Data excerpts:
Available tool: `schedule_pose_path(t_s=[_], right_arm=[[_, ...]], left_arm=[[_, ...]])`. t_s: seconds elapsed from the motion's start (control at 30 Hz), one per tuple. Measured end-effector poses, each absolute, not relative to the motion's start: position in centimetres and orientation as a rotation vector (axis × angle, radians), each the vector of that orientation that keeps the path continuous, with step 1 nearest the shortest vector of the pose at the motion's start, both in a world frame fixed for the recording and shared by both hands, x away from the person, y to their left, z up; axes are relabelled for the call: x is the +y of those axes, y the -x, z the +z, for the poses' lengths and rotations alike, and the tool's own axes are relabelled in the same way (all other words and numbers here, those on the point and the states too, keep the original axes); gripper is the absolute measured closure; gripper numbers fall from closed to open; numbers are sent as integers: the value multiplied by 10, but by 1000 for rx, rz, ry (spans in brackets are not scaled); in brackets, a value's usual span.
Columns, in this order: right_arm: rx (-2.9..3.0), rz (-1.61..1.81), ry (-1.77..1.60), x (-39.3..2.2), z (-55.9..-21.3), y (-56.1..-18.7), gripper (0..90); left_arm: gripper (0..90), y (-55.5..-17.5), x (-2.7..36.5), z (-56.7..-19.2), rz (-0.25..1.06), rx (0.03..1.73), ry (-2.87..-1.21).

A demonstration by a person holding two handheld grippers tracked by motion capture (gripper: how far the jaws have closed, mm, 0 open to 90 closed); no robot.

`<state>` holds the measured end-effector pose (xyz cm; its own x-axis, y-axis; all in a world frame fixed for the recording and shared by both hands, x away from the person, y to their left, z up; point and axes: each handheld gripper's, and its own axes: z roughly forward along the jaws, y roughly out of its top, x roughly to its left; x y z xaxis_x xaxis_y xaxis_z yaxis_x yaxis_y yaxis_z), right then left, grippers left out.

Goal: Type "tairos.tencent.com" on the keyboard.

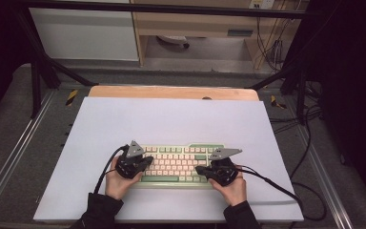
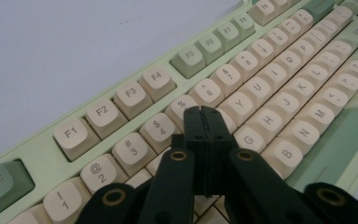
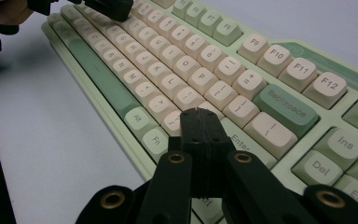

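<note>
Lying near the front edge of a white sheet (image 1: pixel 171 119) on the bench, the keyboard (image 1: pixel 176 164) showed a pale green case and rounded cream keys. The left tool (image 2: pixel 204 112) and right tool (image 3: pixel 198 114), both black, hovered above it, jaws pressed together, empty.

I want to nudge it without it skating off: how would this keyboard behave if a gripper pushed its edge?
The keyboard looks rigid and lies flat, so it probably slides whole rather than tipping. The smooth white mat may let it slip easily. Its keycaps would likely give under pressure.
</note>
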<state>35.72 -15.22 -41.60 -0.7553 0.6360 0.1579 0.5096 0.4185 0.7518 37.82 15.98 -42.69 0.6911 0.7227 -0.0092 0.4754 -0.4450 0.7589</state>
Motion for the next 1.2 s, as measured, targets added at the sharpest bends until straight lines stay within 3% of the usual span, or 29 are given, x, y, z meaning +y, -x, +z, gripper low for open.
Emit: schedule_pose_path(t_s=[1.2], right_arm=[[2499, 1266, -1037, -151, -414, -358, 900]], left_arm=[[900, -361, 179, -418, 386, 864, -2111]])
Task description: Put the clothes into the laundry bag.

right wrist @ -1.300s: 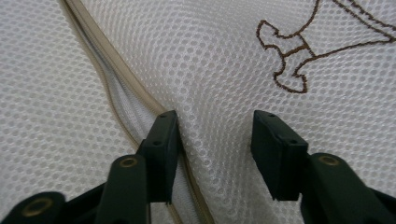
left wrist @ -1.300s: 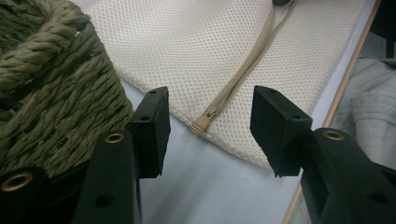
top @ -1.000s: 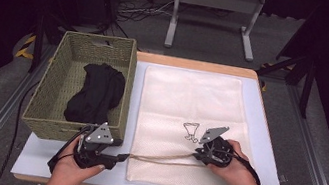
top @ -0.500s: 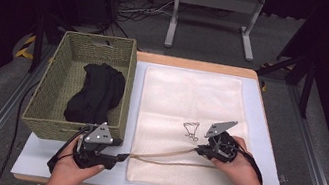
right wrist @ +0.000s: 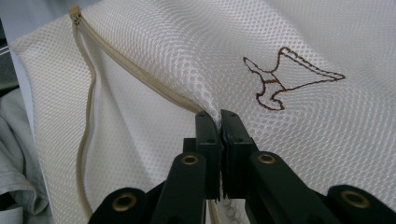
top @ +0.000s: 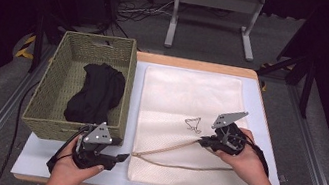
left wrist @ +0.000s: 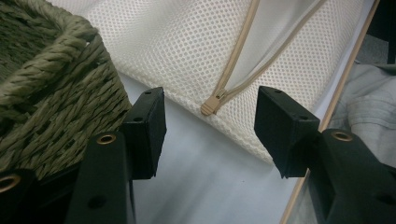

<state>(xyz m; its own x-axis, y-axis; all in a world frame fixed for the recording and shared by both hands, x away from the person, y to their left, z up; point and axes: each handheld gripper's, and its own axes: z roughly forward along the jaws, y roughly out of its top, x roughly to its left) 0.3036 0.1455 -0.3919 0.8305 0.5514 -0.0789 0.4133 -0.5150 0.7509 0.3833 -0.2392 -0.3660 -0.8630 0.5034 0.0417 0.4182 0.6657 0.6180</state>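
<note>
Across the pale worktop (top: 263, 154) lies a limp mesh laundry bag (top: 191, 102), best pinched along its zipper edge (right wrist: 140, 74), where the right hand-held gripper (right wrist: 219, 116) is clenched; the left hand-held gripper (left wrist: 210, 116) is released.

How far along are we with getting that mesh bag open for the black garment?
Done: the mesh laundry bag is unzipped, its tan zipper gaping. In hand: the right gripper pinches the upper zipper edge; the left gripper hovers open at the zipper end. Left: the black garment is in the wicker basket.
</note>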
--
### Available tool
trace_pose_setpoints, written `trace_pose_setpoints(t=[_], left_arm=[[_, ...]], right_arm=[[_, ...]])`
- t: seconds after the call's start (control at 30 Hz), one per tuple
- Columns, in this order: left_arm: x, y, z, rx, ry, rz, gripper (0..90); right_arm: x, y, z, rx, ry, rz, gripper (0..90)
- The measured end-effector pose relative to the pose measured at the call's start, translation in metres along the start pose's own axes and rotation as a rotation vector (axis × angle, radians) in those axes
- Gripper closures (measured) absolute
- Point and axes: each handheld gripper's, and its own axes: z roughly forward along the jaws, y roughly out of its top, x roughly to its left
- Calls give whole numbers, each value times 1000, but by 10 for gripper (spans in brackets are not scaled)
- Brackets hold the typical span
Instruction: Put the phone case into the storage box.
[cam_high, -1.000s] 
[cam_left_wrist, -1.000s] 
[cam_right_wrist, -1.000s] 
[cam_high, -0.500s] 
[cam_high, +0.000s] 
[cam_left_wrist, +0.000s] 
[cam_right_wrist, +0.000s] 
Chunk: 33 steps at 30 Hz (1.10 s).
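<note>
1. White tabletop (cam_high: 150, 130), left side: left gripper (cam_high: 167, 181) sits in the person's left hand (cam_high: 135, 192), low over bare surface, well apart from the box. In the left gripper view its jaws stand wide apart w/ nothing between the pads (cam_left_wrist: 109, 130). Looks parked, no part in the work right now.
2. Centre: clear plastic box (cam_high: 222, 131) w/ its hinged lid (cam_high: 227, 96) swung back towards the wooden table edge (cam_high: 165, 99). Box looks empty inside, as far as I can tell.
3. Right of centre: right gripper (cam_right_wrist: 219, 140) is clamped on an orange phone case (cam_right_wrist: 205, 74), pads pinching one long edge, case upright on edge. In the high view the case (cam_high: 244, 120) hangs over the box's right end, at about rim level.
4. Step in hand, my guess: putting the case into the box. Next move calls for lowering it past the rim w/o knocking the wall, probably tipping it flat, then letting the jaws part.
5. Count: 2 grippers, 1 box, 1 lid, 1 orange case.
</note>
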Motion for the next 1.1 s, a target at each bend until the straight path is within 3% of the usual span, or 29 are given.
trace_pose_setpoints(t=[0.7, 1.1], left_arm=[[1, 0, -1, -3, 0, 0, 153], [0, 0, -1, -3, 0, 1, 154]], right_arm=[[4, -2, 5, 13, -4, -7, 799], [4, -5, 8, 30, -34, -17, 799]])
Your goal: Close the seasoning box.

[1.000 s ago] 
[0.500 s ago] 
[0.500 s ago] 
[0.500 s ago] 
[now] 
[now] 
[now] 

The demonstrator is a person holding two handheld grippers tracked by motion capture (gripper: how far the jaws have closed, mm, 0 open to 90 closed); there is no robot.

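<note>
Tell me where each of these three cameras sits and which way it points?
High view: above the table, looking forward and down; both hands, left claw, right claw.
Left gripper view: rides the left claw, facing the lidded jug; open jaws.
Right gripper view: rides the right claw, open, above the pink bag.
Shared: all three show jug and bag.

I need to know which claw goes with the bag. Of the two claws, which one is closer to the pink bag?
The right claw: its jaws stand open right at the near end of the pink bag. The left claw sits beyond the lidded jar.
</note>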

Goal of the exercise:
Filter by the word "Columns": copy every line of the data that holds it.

Response to the exercise:
Columns, in this order: right_arm: rx (-2.9..3.0), rz (-1.61..1.81), ry (-1.77..1.60), x (-39.3..2.2), z (-55.9..-21.3), y (-56.1..-18.7), gripper (0..90); left_arm: gripper (0..90), y (-55.5..-17.5), x (-2.7..36.5), z (-56.7..-19.2), rz (-0.25..1.06), rx (0.03..1.73), ry (-2.87..-1.21).
- Columns, in this order: left_arm: x, y, z, rx, ry, rz, gripper (0..90); right_arm: x, y, z, rx, ry, rz, gripper (0..90)

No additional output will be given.